Al momento si ignora se i due episodi siano legati. Il capo della polizia di Colorado Springs Richard Myers ha dichiarato che il presunto killer della seconda sparatoria, alla New Life Church, Chiesa della Nuova Vita, è stato ucciso da un responsabile della sicurezza della chiesa.

Un membro della parrocchia di questa importante chiesa evangelica è morto in conseguenza delle sue ferite dopo essere stato raggiunto dagli spari, ha dichiarato il pastore Brady Boyd. Altre quattro persone sono state ferite.

L’uomo armato, vestito con un impermeabile nero e munito di fucile, ha fatto irruzione nella navata principale della chiesa poco dopo le 13 locali e ha aperto il fuoco, ha detto Myers, il capo della polizia locale. Il culto delle 11 stava per finire e centinaia di persone si trovavano in chiesa.

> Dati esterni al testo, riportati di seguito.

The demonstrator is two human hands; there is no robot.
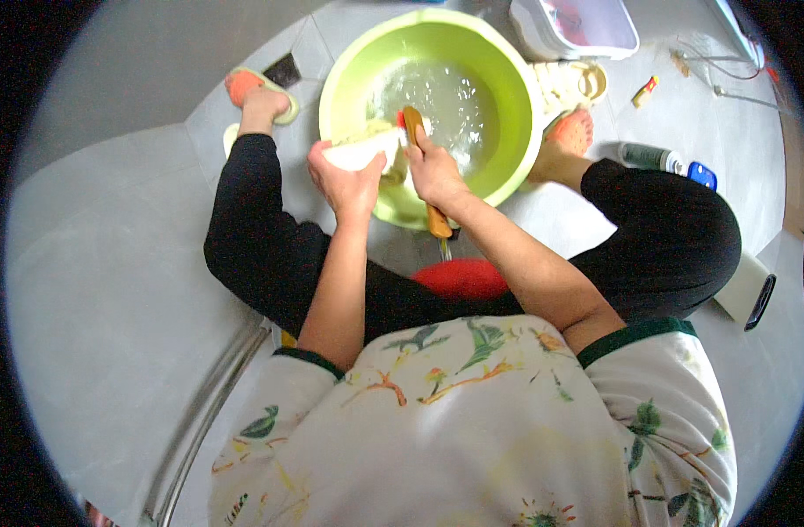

Quando la polizia è arrivata, il presunto killer era stato ucciso da un membro della squadra di sicurezza della chiesa. «Un dipendente molto coraggiosa ha probabilmente salvato numerose vite» ha detto Myers.

Le autorità di Arvada, un sobborgo di Denver situato a un centinaio di chilometri a nord di Colorado Springs, hanno dichiarato che nessun sospetto è stato arrestato dopo la sparatoria nel dormitorio dei giovani missionari evangelici. Si ignora se le due sparatorie siano collegate, ma le autorità di Arvada hanno dichiarato che condividono tutte le informazioni in loro possesso con gli inquirenti di Colorado Springs.

Il centro di formazione dei missionari dispone di un piccolo ufficio presso la New Life Church di Colorado Springs.